* WHAT YOU NEED TO DO:
With no addition or omission, return the entries below.

* DATA FOR PROCESSING:
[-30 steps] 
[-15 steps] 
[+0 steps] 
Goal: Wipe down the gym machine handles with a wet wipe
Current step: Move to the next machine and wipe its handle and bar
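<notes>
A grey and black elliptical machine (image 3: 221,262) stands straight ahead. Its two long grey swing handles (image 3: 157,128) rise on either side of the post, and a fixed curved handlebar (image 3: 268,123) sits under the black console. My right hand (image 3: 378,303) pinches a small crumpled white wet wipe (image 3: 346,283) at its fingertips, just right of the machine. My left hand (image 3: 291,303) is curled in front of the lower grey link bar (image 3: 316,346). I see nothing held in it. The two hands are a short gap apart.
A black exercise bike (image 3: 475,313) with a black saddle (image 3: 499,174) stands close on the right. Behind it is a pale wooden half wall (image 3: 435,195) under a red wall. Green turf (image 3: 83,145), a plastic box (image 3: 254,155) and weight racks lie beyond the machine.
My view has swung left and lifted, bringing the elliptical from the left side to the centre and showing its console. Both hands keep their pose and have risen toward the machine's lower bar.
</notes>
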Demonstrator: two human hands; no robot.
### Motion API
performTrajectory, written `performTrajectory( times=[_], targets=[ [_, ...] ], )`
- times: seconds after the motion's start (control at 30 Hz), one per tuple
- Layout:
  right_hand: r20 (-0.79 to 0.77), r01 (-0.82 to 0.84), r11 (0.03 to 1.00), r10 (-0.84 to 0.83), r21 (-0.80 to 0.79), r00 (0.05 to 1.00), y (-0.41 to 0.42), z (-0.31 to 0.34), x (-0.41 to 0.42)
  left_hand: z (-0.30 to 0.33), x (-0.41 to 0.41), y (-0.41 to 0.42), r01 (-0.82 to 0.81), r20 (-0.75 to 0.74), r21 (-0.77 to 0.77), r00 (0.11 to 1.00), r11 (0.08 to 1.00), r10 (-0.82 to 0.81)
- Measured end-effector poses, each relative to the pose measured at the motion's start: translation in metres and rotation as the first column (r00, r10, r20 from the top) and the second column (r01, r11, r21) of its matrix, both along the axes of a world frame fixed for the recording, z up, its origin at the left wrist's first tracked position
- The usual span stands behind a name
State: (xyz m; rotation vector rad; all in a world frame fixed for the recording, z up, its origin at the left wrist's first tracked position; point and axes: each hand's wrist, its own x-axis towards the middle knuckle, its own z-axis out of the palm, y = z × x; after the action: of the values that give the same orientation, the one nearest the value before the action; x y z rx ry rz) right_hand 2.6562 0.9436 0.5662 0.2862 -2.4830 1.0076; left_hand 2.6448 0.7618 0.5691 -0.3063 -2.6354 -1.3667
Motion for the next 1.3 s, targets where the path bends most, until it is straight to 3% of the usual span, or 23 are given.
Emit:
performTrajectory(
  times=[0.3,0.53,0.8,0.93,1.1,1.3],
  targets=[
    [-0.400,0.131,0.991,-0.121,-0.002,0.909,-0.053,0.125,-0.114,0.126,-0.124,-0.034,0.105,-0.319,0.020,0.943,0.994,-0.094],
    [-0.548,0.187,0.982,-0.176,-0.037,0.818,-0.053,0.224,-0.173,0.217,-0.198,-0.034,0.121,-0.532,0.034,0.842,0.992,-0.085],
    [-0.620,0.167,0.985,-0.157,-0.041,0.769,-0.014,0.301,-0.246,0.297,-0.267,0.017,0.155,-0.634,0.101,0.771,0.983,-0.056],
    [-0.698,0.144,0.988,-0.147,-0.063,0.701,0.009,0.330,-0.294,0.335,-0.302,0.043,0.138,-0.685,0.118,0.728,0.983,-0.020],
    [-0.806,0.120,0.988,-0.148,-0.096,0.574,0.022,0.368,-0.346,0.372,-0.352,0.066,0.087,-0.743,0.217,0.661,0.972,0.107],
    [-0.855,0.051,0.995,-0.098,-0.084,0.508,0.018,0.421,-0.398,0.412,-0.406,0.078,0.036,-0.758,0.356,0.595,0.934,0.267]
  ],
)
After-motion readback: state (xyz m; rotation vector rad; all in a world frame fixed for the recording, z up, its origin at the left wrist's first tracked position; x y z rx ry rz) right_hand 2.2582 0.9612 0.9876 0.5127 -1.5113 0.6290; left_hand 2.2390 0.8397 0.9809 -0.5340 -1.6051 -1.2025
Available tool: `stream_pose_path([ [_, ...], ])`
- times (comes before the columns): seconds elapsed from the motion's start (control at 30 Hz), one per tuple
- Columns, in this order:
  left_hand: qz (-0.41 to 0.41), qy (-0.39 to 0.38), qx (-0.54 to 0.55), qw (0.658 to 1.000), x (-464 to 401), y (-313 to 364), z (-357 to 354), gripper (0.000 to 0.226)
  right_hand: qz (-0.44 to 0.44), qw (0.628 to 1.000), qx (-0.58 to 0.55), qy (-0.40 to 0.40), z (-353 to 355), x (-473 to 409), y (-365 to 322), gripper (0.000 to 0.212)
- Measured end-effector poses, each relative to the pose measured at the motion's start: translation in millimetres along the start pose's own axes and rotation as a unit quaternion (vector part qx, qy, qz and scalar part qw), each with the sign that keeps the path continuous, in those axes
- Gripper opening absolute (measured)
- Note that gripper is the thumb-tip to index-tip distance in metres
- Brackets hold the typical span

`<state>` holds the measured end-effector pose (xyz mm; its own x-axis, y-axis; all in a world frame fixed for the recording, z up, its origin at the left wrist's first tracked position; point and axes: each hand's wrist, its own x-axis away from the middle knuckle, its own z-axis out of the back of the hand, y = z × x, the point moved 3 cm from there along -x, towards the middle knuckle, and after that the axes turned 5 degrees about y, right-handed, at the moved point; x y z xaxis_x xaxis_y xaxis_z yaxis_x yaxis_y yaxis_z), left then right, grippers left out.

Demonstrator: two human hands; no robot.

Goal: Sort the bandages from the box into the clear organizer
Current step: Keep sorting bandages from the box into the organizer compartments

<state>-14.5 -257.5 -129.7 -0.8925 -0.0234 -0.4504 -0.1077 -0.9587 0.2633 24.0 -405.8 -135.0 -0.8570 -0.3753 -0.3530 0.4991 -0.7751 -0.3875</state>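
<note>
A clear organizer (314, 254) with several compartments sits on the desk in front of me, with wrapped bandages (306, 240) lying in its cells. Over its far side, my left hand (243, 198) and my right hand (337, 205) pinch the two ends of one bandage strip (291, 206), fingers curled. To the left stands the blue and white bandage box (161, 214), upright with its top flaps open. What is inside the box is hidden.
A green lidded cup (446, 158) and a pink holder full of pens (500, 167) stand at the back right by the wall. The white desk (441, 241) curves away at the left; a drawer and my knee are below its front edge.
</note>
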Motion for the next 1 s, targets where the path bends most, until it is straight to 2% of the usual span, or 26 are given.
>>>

* ANSWER SECTION:
[-30 steps] 
[-15 steps] 
[+0 steps] 
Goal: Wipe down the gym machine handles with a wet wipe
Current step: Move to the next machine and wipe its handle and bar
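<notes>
A grey and black elliptical machine (image 3: 221,262) stands straight ahead. Its two long grey swing handles (image 3: 157,128) rise on either side of the post, and a fixed curved handlebar (image 3: 268,123) sits under the black console. My right hand (image 3: 378,303) pinches a small crumpled white wet wipe (image 3: 346,283) at its fingertips, just right of the machine. My left hand (image 3: 291,303) is curled in front of the lower grey link bar (image 3: 316,346). I see nothing held in it. The two hands are a short gap apart.
A black exercise bike (image 3: 475,313) with a black saddle (image 3: 499,174) stands close on the right. Behind it is a pale wooden half wall (image 3: 435,195) under a red wall. Green turf (image 3: 83,145), a plastic box (image 3: 254,155) and weight racks lie beyond the machine.
My view has swung left and lifted, bringing the elliptical from the left side to the centre and showing its console. Both hands keep their pose and have risen toward the machine's lower bar.
</notes>
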Demonstrator: two human hands; no robot.
### Motion API
performTrajectory, written `performTrajectory( times=[_], targets=[ [_, ...] ], )`
- times: seconds after the motion's start (control at 30 Hz), one per tuple
- Layout:
  right_hand: r20 (-0.79 to 0.77), r01 (-0.82 to 0.84), r11 (0.03 to 1.00), r10 (-0.84 to 0.83), r21 (-0.80 to 0.79), r00 (0.05 to 1.00), y (-0.41 to 0.42), z (-0.31 to 0.34), x (-0.41 to 0.42)
  left_hand: z (-0.30 to 0.33), x (-0.41 to 0.41), y (-0.41 to 0.42), r01 (-0.82 to 0.81), r20 (-0.75 to 0.74), r21 (-0.77 to 0.77), r00 (0.11 to 1.00), r11 (0.08 to 1.00), r10 (-0.82 to 0.81)
- Measured end-effector poses, each relative to the pose measured at the motion's start: translation in metres and rotation as the first column (r00, r10, r20 from the top) and the second column (r01, r11, r21) of its matrix, both along the axes of a world frame fixed for the recording, z up, its origin at the left wrist's first tracked position
- The usual span stands behind a name
State: (xyz m; rotation vector rad; all in a world frame fixed for the recording, z up, its origin at the left wrist's first tracked position; point and axes: each hand's wrist, its own x-axis towards the middle knuckle, its own z-axis out of the palm, y = z × x; after the action: of the values that give the same orientation, the one nearest the value before the action; x y z rx ry rz) right_hand 2.6562 0.9436 0.5662 0.2862 -2.4830 1.0076; left_hand 2.6448 0.7618 0.5691 -0.3063 -2.6354 -1.3667
Motion for the next 1.3 s, targets where the path bends most, until it is straight to 3% of the usual span, or 23 are given.
Emit:
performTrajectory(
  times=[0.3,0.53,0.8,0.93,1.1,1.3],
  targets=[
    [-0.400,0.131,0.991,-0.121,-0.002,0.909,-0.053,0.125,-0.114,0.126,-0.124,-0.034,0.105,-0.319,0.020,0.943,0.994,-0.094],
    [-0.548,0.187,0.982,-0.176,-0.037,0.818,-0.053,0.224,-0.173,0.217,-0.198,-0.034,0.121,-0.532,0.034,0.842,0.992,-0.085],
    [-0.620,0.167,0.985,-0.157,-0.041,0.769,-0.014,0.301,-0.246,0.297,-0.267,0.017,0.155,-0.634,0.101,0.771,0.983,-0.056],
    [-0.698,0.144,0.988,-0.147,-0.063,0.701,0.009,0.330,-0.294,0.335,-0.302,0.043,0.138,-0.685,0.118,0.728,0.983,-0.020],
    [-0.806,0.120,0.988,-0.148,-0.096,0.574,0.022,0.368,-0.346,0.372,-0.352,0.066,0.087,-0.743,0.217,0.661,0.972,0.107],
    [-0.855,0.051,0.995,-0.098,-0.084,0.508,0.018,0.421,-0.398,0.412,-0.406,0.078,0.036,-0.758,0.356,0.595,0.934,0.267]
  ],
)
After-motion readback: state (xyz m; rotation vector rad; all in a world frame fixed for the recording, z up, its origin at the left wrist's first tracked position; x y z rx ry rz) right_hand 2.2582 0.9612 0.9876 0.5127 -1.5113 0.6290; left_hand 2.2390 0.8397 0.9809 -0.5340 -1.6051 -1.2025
Available tool: `stream_pose_path([ [_, ...], ])`
- times (comes before the columns): seconds elapsed from the motion's start (control at 30 Hz), one per tuple
- Columns, in this order:
  left_hand: qz (-0.41 to 0.41), qy (-0.39 to 0.38), qx (-0.54 to 0.55), qw (0.658 to 1.000), x (-464 to 401), y (-313 to 364), z (-357 to 354), gripper (0.000 to 0.226)
  right_hand: qz (-0.44 to 0.44), qw (0.628 to 1.000), qx (-0.58 to 0.55), qy (-0.40 to 0.40), z (-353 to 355), x (-473 to 409), y (-365 to 322), gripper (0.000 to 0.212)
- Measured end-effector poses, each relative to the pose measured at the motion's start: translation in millimetres along the start pose's own axes and rotation as a unit quaternion (vector part qx, qy, qz and scalar part qw), each with the sign that keeps the path continuous, in those axes
- Gripper opening absolute (measured)
- Note that gripper is the thumb-tip to index-tip distance in metres
- Brackets hold the typical span

`<state>` holds the measured end-effector pose (xyz mm; its own x-axis, y-axis; all in a world frame fixed for the recording, z up, its origin at the left wrist's first tracked position; point and axes: each hand's wrist, its own x-axis away from the middle knuckle, its own z-axis out of the back of the hand, y = z × x, the point moved 3 cm from there along -x, towards the middle knuckle, and after that the axes turned 5 degrees about y, right-handed, at the moved point; x y z xaxis_x xaxis_y xaxis_z yaxis_x yaxis_y yaxis_z), left then right, grippers left out.

Demonstrator: two human hands; no robot.

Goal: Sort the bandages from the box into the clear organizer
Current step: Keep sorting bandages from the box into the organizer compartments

<state>-14.5 -257.5 -129.7 -0.8925 -0.0234 -0.4504 -0.1077 -0.9587 0.2633 24.0 -405.8 -135.0 -0.8570 -0.3753 -0.3530 0.4991 -0.7751 -0.3875</state>
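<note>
A clear organizer (314, 254) with several compartments sits on the desk in front of me, with wrapped bandages (306, 240) lying in its cells. Over its far side, my left hand (243, 198) and my right hand (337, 205) pinch the two ends of one bandage strip (291, 206), fingers curled. To the left stands the blue and white bandage box (161, 214), upright with its top flaps open. What is inside the box is hidden.
A green lidded cup (446, 158) and a pink holder full of pens (500, 167) stand at the back right by the wall. The white desk (441, 241) curves away at the left; a drawer and my knee are below its front edge.
</note>
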Motion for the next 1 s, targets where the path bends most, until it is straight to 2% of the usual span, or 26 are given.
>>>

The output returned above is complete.